Ce l’ha fatta l’americano Joe Fejes (nella foto accanto) ad essere forte dal primo al sesto giorno; i suoi 975,654 km, con i quali ha vinto la gara, non sono soltanto il miglior risultato stagionale, ma hanno un valore assoluto, attestandosi fra le prime dieci migliori prestazioni di sempre. Al secondo posto l’irlandese Eoin Keith con 816,343 km, al terzo l’austriaco Andreas Michalitz co 784,006 km.
Non ce l’ha fatta, invece, la giapponesina Sumie Inagaki ad essere forte fino all’ultimo giorno. E’ stata mattatrice per quattro giorni, poi è balzata sulla scena la tedesca Silke Gielen, che ha fatto cose strepitose nelle ultime 48 ore. 744,489 i chilometri della tedesca, 706,601 quelli della giapponese.
Al terzo posto nella classifica femminile e 16^ assoluta, Sonia Lutterotti con 692,232 km, MPI M/F50. E’ la terza prestazione italiana di sempre, dopo le prime due stabilite da Monica Barchetti su questo stesso tracciato, che detiene il record con 723,267 km. Il suo passaggio alle 48 ore con 265,514 km è la MPI MF/50 (precedente 254,181 km). La bionda Sonia si vede ripagata di tutti i sacrifici profusi nella preparazione della 24 ore mondiale di Torino.
Superlativa anche la prestazione di Roldano Marzorati, 12° uomo e 14° assoluto con 701,156 km.

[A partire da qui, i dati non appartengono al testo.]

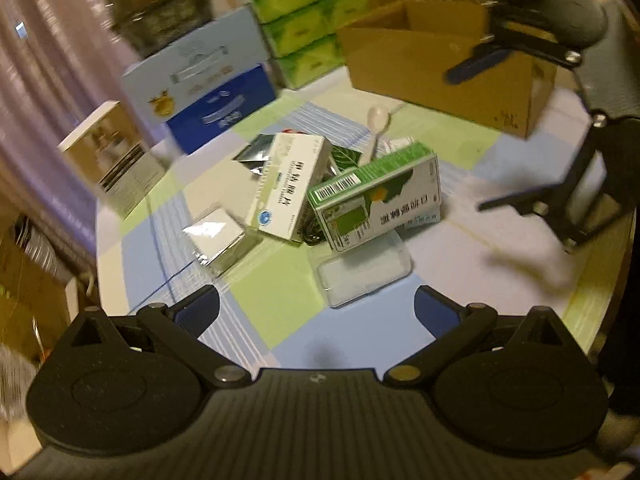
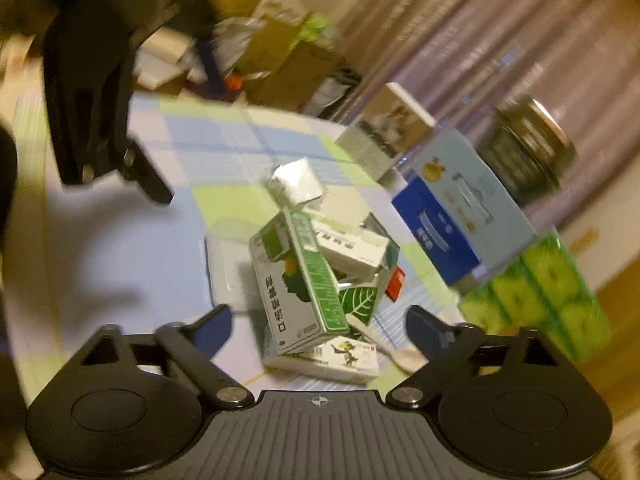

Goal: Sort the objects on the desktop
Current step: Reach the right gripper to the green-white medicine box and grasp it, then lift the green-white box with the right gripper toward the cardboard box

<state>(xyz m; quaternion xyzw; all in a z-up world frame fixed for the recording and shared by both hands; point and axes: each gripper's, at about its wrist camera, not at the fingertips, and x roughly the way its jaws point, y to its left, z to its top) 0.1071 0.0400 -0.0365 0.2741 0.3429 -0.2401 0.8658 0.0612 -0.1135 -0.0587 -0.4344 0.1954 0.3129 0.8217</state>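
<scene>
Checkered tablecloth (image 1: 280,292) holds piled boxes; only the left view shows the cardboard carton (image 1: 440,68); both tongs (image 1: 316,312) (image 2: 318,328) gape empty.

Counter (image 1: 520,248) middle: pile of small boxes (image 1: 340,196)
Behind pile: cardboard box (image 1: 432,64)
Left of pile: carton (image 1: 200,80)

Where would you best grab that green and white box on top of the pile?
Probably across the narrow thickness of the green and white box, coming from above. It leans tilted on the other boxes with its upper edge free. The right gripper is open and close.
</scene>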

Hanno dato il massimo il giovane Claudio Vettorello, 31° uomo e 42° assoluto con 510,438 km, e il meno giovane Francesco Capecci (MM/65), 32° uomo e 43° assoluto con 509,293 km.

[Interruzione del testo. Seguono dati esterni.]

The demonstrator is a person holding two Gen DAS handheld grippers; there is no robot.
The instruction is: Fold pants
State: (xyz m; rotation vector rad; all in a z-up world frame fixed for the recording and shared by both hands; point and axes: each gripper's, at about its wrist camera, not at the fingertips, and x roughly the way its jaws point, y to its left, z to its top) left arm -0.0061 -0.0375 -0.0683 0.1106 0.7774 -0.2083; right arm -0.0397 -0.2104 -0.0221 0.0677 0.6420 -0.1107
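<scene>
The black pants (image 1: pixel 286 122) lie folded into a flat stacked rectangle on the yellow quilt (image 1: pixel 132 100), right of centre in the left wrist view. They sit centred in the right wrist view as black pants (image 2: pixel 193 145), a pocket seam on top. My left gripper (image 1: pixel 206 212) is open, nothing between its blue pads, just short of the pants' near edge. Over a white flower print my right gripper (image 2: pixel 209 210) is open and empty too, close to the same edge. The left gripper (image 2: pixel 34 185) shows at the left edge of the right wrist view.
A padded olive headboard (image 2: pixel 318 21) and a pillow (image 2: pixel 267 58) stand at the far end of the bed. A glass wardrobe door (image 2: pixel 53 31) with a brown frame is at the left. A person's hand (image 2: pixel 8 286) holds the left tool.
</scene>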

Per problemi fisici, Stefano Grandi si è fermato a 288,916 km e Antonio Tallarita a 211,512 km.
Dopo tanti chilometri, è ragionevole pensare che i sei guerrieri si concedano un lungo, meritato riposo. Per esperienza e per conoscenza diretta dei soggetti, sono del parere che il lupo perda il pelo, non il vizio.